This would place it below the horizon and 55 degrees to
the right of straight ahead of the plane. Thus the astronomical
calculation shows that the captain was incorrect in referring
to the sunset direction as "southwest" although
he wasn't far off. The calculation is consistent with the
claim of the captain and crew that the sun had set and that
there was a thin reddish stripe of sky just at the horizon
to the right of straight ahead.
UNDER these conditions the sky to the left of the plane
would have been very dark and stars would have been visible.
The nearly full moon which had lighted the sky while the
plane was over Greenland was now behind the plane at an
azimuth of about 50 degrees and an elevation of about 10
degrees. Two planets were visible above the horizon in the
southeast: Jupiter at an azimuth of about 140 degrees and
an elevation of somewhat more than 11 degrees and Mars at
about the same azimuth but only several degrees above the
horizon. Jupiter was quite bright and Mars was much dimmer.
Jupiter and Mars were 70 degrees to the left of straight
ahead as the plane flew southwestward.
BY the time the "small ships" had moved away from
the aircraft and the ROCC had detected some "surge
primary return" near the jet, the sun was several more
degrees below the horizon, the sky in the southeast was
darker and the plane was well south of Ft. Yukon. The captain
picks up the narrative: "Far in front of us there were
lights increasing from the U.S. Military Eielson AFB and
Fairbanks." Each was about 40 miles away at this time.
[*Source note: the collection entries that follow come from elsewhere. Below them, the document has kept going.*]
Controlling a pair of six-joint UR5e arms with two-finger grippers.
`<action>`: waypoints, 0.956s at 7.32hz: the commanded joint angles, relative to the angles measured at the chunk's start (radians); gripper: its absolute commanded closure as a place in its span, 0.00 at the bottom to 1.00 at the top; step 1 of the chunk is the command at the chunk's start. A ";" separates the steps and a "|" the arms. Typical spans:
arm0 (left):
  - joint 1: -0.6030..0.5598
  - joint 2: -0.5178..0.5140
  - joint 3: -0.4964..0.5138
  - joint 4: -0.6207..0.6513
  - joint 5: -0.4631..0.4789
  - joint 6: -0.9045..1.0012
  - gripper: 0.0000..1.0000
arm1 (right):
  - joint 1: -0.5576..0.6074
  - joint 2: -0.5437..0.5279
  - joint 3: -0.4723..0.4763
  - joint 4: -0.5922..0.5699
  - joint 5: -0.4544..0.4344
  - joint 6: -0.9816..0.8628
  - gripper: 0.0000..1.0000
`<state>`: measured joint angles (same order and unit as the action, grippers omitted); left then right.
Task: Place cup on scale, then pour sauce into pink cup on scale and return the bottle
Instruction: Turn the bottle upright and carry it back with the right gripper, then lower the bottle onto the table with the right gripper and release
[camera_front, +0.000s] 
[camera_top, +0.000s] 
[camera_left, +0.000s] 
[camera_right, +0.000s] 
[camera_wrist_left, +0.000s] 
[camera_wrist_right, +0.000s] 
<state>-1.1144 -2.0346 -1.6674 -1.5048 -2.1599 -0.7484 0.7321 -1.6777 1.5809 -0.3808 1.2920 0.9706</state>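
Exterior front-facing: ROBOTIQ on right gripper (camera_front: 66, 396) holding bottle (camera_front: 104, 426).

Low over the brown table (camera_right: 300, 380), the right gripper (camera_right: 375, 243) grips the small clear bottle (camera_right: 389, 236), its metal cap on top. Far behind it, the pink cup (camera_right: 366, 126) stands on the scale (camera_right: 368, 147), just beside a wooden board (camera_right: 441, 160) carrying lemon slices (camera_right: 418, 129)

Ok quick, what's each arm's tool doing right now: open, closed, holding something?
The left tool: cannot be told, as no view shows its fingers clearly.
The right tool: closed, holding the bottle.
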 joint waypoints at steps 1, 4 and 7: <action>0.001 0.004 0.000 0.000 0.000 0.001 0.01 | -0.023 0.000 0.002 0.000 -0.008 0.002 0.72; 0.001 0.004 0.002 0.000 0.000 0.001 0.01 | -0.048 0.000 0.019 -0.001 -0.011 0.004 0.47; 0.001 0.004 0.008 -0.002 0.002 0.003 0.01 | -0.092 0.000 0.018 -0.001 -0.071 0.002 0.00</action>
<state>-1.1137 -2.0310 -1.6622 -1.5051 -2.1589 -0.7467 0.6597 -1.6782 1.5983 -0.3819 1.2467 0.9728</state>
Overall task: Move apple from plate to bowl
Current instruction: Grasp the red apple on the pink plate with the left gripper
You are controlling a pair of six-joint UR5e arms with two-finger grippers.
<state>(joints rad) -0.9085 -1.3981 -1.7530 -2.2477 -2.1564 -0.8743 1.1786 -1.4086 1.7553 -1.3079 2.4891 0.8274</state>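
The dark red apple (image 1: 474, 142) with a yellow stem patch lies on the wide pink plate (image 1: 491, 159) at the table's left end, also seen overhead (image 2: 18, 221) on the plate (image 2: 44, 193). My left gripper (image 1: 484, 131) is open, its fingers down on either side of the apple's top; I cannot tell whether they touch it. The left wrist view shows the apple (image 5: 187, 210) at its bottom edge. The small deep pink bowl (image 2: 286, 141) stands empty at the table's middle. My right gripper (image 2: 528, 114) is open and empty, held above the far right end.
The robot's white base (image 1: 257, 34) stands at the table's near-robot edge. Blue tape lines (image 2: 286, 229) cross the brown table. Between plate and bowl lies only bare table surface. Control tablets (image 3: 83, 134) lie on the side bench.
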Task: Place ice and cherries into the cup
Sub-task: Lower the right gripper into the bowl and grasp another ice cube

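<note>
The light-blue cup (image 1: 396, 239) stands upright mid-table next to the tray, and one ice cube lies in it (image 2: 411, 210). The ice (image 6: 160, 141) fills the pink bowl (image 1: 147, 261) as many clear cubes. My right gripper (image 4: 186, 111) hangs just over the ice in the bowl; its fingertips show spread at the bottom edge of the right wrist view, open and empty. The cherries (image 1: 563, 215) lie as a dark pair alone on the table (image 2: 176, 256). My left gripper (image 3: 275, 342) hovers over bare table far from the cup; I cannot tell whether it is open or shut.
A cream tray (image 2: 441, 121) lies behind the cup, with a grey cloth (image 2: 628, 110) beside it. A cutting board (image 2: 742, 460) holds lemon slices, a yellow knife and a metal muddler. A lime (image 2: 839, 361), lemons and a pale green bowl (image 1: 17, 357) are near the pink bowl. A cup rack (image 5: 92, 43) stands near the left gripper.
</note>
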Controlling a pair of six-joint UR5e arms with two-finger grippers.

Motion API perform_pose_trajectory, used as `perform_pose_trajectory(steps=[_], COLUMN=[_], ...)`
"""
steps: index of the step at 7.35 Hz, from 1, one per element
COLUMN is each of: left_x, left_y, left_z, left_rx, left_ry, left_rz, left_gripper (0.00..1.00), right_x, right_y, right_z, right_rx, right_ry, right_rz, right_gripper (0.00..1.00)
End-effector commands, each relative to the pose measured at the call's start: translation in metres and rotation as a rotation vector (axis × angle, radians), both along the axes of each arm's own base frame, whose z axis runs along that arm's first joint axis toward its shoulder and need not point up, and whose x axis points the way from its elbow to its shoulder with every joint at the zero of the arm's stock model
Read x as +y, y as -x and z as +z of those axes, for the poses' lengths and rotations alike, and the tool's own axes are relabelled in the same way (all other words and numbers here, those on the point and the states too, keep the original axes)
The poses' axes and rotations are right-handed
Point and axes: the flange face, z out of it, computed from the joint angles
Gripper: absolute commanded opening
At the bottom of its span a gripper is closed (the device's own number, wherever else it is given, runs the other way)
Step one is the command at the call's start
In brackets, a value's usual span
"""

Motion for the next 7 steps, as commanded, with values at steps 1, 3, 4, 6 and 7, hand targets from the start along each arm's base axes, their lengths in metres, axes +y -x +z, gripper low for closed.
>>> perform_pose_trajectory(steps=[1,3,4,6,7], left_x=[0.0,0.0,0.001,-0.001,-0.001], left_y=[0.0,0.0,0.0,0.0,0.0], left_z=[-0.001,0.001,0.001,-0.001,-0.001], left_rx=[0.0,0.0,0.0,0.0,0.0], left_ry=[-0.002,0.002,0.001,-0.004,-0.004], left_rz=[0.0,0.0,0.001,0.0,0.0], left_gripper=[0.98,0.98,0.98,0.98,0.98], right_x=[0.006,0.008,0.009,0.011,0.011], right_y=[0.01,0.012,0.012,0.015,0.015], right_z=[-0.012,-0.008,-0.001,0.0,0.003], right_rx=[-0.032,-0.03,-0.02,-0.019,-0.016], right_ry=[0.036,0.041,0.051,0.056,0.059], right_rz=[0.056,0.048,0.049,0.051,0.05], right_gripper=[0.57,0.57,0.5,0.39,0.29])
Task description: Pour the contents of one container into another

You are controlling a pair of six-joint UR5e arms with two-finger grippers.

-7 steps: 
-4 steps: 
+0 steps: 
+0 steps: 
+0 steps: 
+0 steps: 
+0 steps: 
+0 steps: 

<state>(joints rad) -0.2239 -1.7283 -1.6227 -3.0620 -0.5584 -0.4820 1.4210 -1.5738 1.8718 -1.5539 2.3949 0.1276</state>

"The lights were still following us at exactly the
same distance. However, it was too dark to identify by only
the lights whether or not they were the same spaceships
that were flying in front of us a few minutes ago. It seemed
that we were flying on the lighter side and gave them the
advantage of being on the dark side."
THAT is, from the viewpoint of the supposed "mothership"
the airplane was silhouetted against the light western sky,
but the crew of the jet could not see the outline of the
mothership because it was silhouetted against
the dark sky in the east. The captain was able to see only
the faint lights from the mothership.
AS the plane approached Eielson Air Force Base and Fairbanks
the captain saw two very bright lights appear
suddenly from the north...perhaps four or five mountains
away. He speculated at the time what these might be.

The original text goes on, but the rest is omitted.